[[ Data shown, beginning ]]
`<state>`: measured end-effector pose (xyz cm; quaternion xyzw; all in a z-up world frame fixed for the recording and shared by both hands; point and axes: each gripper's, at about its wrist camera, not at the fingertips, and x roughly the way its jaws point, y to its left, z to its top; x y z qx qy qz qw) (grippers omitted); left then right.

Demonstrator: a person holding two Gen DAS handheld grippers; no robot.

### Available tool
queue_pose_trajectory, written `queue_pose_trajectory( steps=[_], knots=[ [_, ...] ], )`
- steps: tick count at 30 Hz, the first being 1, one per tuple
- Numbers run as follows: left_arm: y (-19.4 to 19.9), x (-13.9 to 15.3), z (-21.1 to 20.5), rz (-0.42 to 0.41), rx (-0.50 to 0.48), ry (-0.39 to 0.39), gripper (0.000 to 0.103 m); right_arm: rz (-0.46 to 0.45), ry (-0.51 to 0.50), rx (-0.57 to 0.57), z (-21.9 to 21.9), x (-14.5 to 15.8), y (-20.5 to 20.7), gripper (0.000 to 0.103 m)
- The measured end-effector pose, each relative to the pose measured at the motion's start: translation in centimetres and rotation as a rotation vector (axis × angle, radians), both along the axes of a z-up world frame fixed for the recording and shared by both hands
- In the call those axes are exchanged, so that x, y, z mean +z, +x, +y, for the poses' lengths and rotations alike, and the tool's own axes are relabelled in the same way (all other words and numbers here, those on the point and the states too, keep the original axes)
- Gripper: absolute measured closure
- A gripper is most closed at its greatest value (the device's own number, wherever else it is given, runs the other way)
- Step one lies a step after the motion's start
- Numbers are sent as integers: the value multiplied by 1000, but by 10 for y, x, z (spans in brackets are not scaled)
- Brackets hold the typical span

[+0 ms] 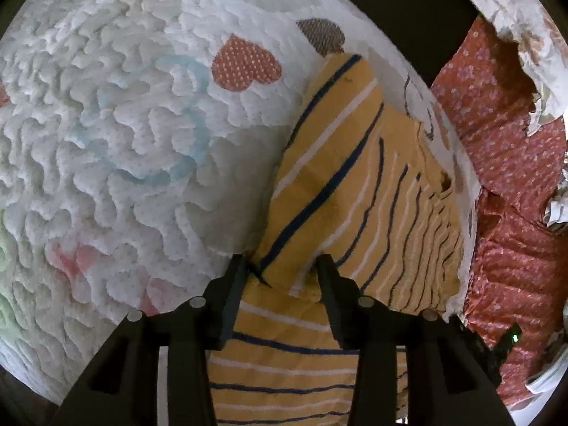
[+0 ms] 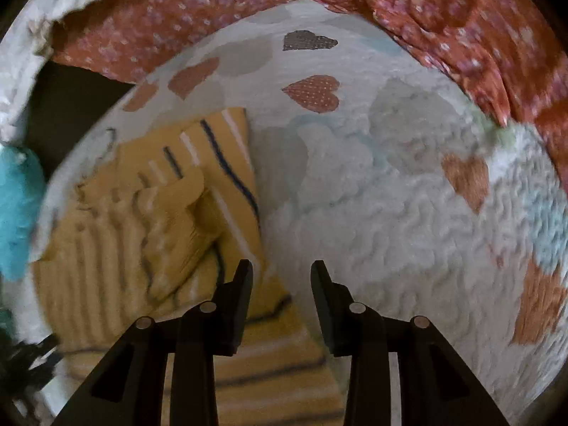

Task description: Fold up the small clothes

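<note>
A small yellow garment with navy and white stripes lies partly folded on a white quilted cover printed with hearts. My left gripper is open, with its fingers either side of a folded corner of the garment, just above the cloth. In the right wrist view the same yellow garment lies to the left, bunched and creased. My right gripper is open and empty, over the garment's right edge where it meets the quilted cover.
A red floral cloth lies along the quilt's far side and also shows in the right wrist view. A crumpled white cloth sits above it. A teal fluffy item is at the left edge.
</note>
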<state>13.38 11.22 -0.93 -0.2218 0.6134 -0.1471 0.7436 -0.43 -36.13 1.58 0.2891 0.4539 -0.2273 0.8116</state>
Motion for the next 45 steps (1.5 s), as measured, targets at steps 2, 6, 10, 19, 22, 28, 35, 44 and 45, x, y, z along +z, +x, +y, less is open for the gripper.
queue_pose_trajectory(
  steps=[2,6,10,19,22,28,35,44,45],
  knots=[
    [-8,11,-3,-71,-8,52,62,-43,4,33,12,10,-15,66],
    [-28,15,-14,-107,-39,74,59,-79,54,104,44,6,-38,65],
    [-53,-6,-7,-49,-48,73,60,-16,112,117,62,-28,-58,65],
    [-116,-10,35,-83,-33,87,58,57,-2,10,45,-31,-115,54],
    [-140,-14,48,-86,-33,83,58,27,42,0,38,-33,-135,53],
    [-189,-23,50,-93,-84,153,51,4,125,47,56,-39,-165,40],
    [-225,-53,47,62,-97,106,41,-75,211,113,90,-30,-191,40],
    [-237,-63,48,80,-107,70,32,74,184,137,118,-55,-212,40],
    [-237,-63,42,78,-116,75,31,86,197,142,121,-60,-212,40]
  ],
)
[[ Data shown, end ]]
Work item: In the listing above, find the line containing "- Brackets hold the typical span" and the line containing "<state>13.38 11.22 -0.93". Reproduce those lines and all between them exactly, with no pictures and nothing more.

Response box:
- Brackets hold the typical span

[+0 ms] 
[+0 ms] 

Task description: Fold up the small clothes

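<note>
A small yellow garment with navy and white stripes lies partly folded on a white quilted cover printed with hearts. My left gripper is open, with its fingers either side of a folded corner of the garment, just above the cloth. In the right wrist view the same yellow garment lies to the left, bunched and creased. My right gripper is open and empty, over the garment's right edge where it meets the quilted cover.
A red floral cloth lies along the quilt's far side and also shows in the right wrist view. A crumpled white cloth sits above it. A teal fluffy item is at the left edge.
</note>
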<state>13.38 11.22 -0.93 -0.2218 0.6134 -0.1471 0.7436 -0.43 -36.13 1.58 0.2891 0.4539 -0.2273 0.8116</state>

The full answer has been given.